EVERY AUNTIE I KNOW has a kitchen drawer containing a carefully maintained collection of yoghurt dabbas. Dabba is a pan-Indian word for ‘box,’ but it refers to all manner of containers, too. Like the Hindu concept of reincarnation, dabbas live many lives; the 750-millilitre containers that hold the yoghurt we buy at the supermarket and eat every day are saved and washed, and washed again.
The reused dabbas end up storing leftovers, religious offerings and pot- luck contributions. They pass from house to house, living in their drawer, the fridge or the pooja room (often it’s actually a closet) where the morning prayers are recited. Sometimes they are even returned to their original owners, full of some other delicious food. This is a fairly advanced manoeuvre and one only the elder aunties manage— recognising their dabba from their friends’ seemingly identical container is nothing short of miraculous.
I grew up in a community of South Indian immigrants, and the manufacturer’s labelling on the dabbas was a source of information about the families they came from. Rich, fatty yoghurts might indicate a still-secret pregnancy, as women are routinely encouraged to eat everything (and I mean everything) when gestating. Low fat—or worse—non-fat yoghurt meant someone’s doctor had been talking about cholesterol. And sweetened, flavoured yoghurt? That was an abomination that didn’t bear mention.
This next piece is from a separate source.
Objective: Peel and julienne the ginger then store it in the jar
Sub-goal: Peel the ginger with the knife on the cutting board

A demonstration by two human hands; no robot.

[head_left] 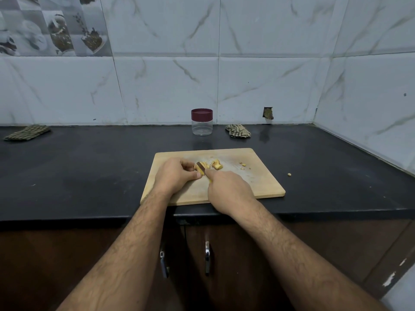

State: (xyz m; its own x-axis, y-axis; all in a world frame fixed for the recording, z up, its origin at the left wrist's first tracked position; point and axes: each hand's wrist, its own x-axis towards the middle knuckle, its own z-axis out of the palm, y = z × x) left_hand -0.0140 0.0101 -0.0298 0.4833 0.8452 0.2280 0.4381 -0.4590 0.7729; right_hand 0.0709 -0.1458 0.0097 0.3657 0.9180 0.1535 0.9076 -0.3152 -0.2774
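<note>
A: Where is the ginger?
B: The ginger piece [199,169] lies on the wooden cutting board [265,182], toward its far left part. The left hand [177,176] pins it down, fingers curled over it and thumb against its near side.
A: And the other hand?
B: The right hand [229,189] is wrapped round the yellow handle of a knife [203,168]. The dark blade angles up and left, resting against the ginger right at the left fingertips.
A: Anything already cut?
B: A small heap of cut ginger slices [217,164] sits just right of the blade, and a few crumbs of ginger scraps [242,163] lie further right on the board. One stray bit [289,174] is off the board on the black worktop [89,171].
A: The jar?
B: The clear jar [202,122] stands upright behind the board near the wall, its maroon lid [201,113] on. It looks empty.
A: What else is there?
B: A crumpled checked cloth [238,130] lies right of the jar. A folded cloth [28,132] lies far left by the marble-patterned tiles [168,86].
</note>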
WHEN I WAS a kid, we ate yoghurt with just about everything. Every few days, my mother made her own yoghurt, scalding milk on the stove and mixing in a spoonful of leftover curd, leaving it on a warm vent in the kitchen to set overnight. Dabba yoghurt (which was distinct from yoghurt dabbas because it referred to the contents rather than the container) was reserved for dinner parties, religious ceremonies requiring fresh yoghurt and the rare event of a failed batch of the homemade stuff.
My mother cut no corners when it came to food, grinding her own spices and grating fresh coconut by hand for elaborate meals—after a full day at the office. The leftovers would inevitably find their way into yoghurt dabbas, the refrigerator always full of options for late-night cravings.
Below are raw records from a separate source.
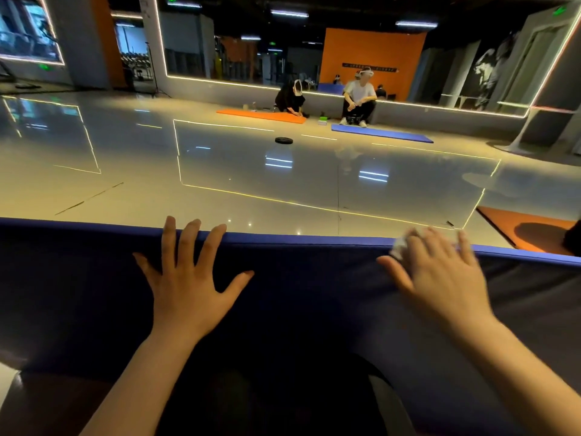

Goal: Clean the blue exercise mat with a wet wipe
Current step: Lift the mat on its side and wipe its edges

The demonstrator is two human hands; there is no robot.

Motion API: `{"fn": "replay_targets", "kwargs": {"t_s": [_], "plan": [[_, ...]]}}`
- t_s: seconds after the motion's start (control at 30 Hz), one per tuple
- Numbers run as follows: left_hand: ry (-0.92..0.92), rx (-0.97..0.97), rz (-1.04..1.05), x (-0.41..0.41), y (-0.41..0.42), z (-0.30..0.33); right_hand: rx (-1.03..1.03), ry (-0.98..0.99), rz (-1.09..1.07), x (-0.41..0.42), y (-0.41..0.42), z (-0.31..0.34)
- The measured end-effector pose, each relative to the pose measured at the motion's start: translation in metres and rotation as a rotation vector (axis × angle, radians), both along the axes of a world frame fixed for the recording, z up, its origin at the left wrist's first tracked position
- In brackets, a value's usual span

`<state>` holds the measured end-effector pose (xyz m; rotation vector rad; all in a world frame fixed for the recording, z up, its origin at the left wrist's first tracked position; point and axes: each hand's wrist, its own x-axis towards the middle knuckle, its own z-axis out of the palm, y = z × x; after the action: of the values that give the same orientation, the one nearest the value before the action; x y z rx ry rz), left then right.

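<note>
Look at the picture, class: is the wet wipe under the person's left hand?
No. The white wet wipe lies under the fingers of the right hand, while the left hand presses flat and bare on the blue exercise mat.

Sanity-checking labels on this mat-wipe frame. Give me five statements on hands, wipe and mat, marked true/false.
1. The left hand lies flat, fingers spread, on the blue mat. True.
2. The wet wipe is under the left hand. False: it is under the right hand.
3. The right hand is near the mat's far edge. True.
4. The right hand is lifted clear of the mat. False: it presses the wipe onto it.
5. A black disc lies on the mat. False: it lies on the glossy floor beyond.
</note>
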<state>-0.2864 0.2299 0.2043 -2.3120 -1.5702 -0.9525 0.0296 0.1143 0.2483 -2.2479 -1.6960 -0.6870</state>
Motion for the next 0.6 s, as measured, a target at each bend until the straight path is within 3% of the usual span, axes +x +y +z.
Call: {"fn": "replay_targets", "kwargs": {"t_s": [0.1,0.2,0.33,0.43,0.6], "plan": [[-0.007,0.022,0.021,0.007,-0.001,0.0,-0.024,0.073,-0.099,0.022,-0.005,0.001],[-0.019,0.009,0.056,0.013,-0.004,0.001,0.052,0.149,-0.059,-0.006,0.015,-0.002],[-0.015,0.008,0.078,0.012,-0.008,0.001,0.053,0.195,0.222,-0.095,0.041,-0.002],[0.053,0.045,0.069,0.004,-0.009,-0.004,-0.039,0.124,0.446,-0.157,0.05,0.001],[0.119,0.041,0.069,-0.011,-0.013,0.003,0.072,-0.031,0.532,-0.124,0.056,0.003]]}}
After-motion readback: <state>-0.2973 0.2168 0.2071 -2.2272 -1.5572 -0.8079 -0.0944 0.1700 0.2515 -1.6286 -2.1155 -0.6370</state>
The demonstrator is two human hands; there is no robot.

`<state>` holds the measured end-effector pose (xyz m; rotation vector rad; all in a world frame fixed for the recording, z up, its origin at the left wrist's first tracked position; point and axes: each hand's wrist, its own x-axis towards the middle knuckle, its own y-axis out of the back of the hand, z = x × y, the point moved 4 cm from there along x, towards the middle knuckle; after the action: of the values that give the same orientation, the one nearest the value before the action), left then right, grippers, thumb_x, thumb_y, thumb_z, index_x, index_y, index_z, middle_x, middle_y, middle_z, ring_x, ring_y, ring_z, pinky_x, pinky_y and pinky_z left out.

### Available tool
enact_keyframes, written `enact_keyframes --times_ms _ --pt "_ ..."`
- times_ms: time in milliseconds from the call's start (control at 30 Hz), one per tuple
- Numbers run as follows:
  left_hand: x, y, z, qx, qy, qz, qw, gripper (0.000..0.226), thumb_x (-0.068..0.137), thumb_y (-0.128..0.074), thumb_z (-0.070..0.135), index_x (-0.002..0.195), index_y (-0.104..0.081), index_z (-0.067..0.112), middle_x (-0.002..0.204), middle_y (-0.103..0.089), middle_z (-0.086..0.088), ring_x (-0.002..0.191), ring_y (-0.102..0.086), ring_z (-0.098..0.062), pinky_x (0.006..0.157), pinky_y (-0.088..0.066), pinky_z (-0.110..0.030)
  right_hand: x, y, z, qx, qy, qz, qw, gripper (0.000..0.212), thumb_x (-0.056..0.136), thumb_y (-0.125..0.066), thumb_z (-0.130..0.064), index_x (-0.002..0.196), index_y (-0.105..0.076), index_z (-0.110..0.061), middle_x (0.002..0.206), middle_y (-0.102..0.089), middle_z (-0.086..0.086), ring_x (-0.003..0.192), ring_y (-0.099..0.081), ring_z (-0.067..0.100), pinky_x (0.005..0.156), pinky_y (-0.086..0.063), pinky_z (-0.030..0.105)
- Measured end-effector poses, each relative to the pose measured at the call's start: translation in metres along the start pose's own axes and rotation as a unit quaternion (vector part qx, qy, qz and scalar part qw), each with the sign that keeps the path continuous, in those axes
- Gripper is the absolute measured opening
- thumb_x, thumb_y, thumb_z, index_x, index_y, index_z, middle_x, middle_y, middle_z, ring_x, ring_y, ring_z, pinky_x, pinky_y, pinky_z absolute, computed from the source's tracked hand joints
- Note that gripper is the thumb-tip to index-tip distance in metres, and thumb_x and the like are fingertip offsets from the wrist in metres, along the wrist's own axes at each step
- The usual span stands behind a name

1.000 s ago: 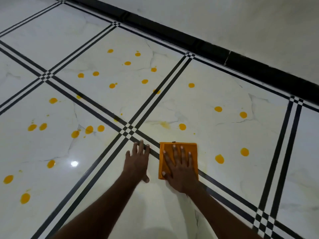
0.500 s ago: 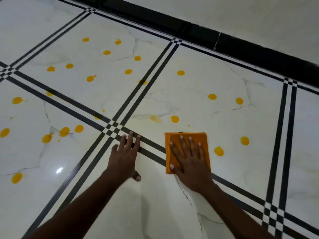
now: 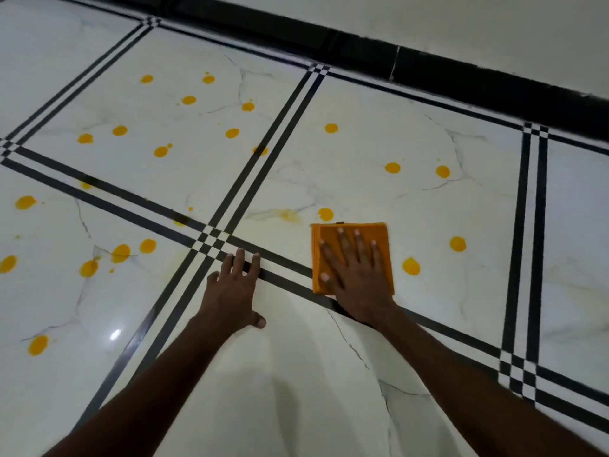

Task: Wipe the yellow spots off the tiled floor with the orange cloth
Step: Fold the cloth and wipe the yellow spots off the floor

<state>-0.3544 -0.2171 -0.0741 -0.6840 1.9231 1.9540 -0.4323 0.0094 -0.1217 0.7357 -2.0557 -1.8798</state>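
Note:
The folded orange cloth lies flat on the white tiled floor. My right hand presses on it with fingers spread. My left hand rests flat on the floor to the cloth's left, over a black stripe, holding nothing. Several yellow spots dot the tiles. One yellow spot sits just beyond the cloth's far edge, beside a faint yellow smear. Another spot lies just right of the cloth. More spots spread over the far-left tile and the near-left tile.
Black double stripes cross the floor in a grid. A black skirting band runs along the foot of the pale wall at the top right. A light glare shines on the near-left tile.
My right hand has slid the cloth to the right and a little forward, nearer the spots. My left hand stays flat by the stripe crossing. The view has shifted right.

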Motion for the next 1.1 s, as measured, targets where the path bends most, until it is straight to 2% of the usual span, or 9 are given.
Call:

But just as every auntie cherished her dabbas, every uncle hated them. My own father, a generally laid-back man, meticulously avoided the drawer of dabbas. “How many of these things can you possibly need?” he would ask my mother, exasperated. My mother would shoot him a look that would surely have killed a weaker man and place her dabba carefully back in its drawer. Occasionally my father would get fed up with the overflowing drawer and dispose of all the dabbas. But my mother would simply start the process of collecting them again.
WHEN I WENT away to university, my mom used to cook food and send it back with me with strict instructions to wash the dabbas and bring them home. I was embarrassed by my dabbas—why did we need to save these things? I weighed the options: if I recycled the dabbas, would she still send me food? I knew the answer was yes, but it was not a risk I was prepared to take. So, I washed the oil- and turmeric-stained dabbas in the common kitchen and just scrubbed harder when I felt the eyes of my roommates on me.
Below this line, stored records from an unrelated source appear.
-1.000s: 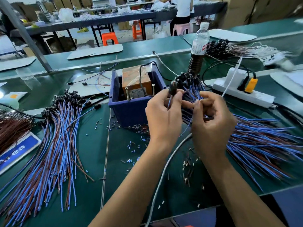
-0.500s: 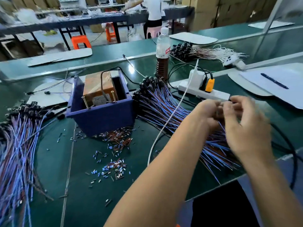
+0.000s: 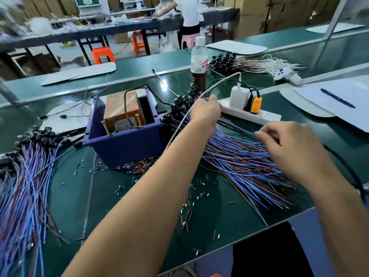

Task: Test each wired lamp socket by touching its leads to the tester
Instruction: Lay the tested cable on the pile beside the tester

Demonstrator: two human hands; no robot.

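Observation:
A heap of wired lamp sockets (image 3: 239, 162), black heads with blue and brown leads, fans out right of centre. My left hand (image 3: 205, 110) reaches over to its black socket heads with fingers curled down; what they hold is hidden. My right hand (image 3: 289, 144) pinches the ends of a few leads at the heap's right side. The tester, an orange-brown box (image 3: 121, 112) with two upright screws in front of it, sits in a dark blue bin (image 3: 123, 144) left of my left arm. A second socket heap (image 3: 26, 176) lies at the far left.
A white power strip (image 3: 263, 116) with a white charger and an orange plug lies behind the hands. A white cable (image 3: 179, 124) crosses my left forearm. A bottle (image 3: 198, 60), paper with a pen (image 3: 337, 100), and scattered wire offcuts (image 3: 189, 202) are nearby. The table edge runs front right.
My hands have left the tester and gone to the right-hand heap. They then separated: the left went to the socket heads, the right stayed at the lead ends.

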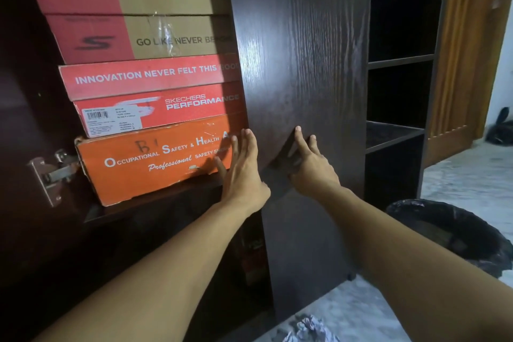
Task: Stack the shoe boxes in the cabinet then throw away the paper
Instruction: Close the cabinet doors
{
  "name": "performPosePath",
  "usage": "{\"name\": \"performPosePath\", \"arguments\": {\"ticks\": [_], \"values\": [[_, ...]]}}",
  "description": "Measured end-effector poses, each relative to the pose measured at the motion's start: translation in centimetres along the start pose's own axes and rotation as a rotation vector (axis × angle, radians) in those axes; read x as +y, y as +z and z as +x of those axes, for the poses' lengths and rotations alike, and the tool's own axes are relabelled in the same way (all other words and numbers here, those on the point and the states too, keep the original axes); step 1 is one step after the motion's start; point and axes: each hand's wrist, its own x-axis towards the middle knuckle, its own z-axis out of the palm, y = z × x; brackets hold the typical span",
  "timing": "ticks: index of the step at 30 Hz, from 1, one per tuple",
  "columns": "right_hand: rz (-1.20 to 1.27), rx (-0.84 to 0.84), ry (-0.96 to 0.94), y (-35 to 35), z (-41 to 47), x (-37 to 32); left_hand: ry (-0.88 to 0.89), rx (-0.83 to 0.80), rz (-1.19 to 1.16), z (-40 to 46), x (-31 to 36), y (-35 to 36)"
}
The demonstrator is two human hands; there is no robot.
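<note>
Your forearms are reaching up from the bottom edge; your left hand (244, 172) is lying open against the orange shoe box (155, 164) under the stack, your right hand (312, 168) spreading flat on the cabinet door (302, 50). Crumpled paper (308, 329) is lying on the floor below.

We find the boxes (150, 91) stacked one on another on a shelf (155, 200) in the cabinet, left of the door (302, 64). Right of the door stand open shelves (399, 58). A bin (455, 233) sits on the floor, right of the door; paper (308, 327) lies below the door.
</note>
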Motion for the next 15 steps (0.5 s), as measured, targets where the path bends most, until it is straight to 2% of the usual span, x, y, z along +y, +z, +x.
{"name": "performPosePath", "arguments": {"ticks": [6,15], "values": [[-0.080,-0.075,-0.007,-0.5,-0.7,-0.1,-0.028,-0.152,-0.059,-0.2,0.5,-2.0],[-0.020,-0.068,-0.103,-5.1,-4.4,-4.4,-0.082,-0.187,-0.096,-5.0,1.4,-8.3]]}}
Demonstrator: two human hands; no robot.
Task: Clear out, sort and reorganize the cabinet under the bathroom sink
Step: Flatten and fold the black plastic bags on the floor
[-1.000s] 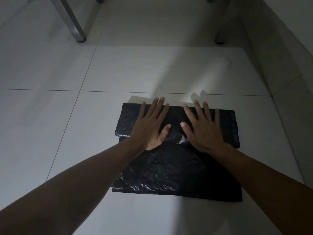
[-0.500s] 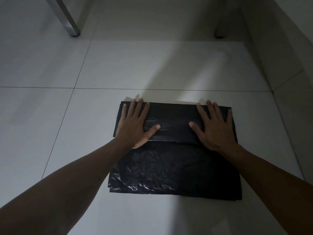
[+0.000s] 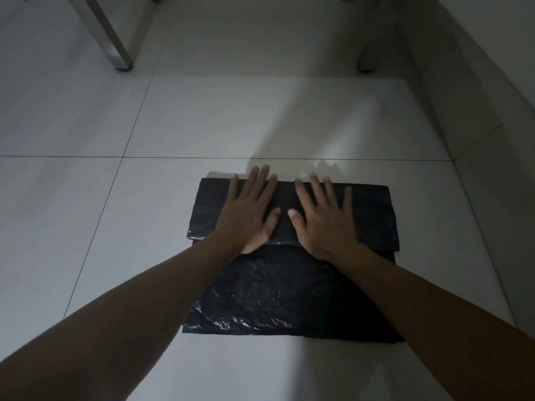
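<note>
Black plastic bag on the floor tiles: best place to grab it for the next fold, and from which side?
Probably the near edge of the black plastic bag, pinched at its two corners from the person's own side. That half lies flat and bare, while the left hand and right hand press flat on the folded far flap. The thin film likely needs both corners lifted together.

Your body, as catalogued from the head view:

- Your bare left hand (image 3: 251, 210): five fingers and thumb all in view, nails short, no ring, no glove.
- Your bare right hand (image 3: 324, 219): likewise unadorned, nails short, thumbnail catching a little light.
- Your two forearms: bare from wrist to the frame's lower edge, with no sleeve, cuff, watch or band showing on either.

Dim lighting hides finer surface detail.
</note>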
Eventually, I found my way to Halifax, where I’m a physician and have a family of my own. Like my mother before me, I’m also the proud owner of an extensive dabba collection, which I guard zealously. No matter how many glass, microwave- and oven-safe containers I have, no matter how beautiful and functional they may be, I compulsively collect yoghurt containers.
They truly are the most versatile of objects, with uses ranging from food storage to toys for my children: at the beach, in the bath, for endless Lego creations. It is a source of a strange and unnameable comfort. I don’t expect them back when I give them away, but a tiny part of me grieves when they go. I’m fairly certain that my friends just recycle them, but I still secretly hold out hope that they continue to be passed from house to house, living their multiple lives and perhaps, eventually, finding their way back to me.
When I married my husband, an American from Boston, my mother was concerned. “You know, you come from very different backgrounds,” she said. Navigating cultural differences is surely an adventure. But the other night, I heard my husband yelling in the kitchen, and the next morning, I found my dabbas in the recycling bin.
I narrowed my eyes a little as I fished them out, washed them up and replaced them in their drawer. I was practising my mother’s death stare.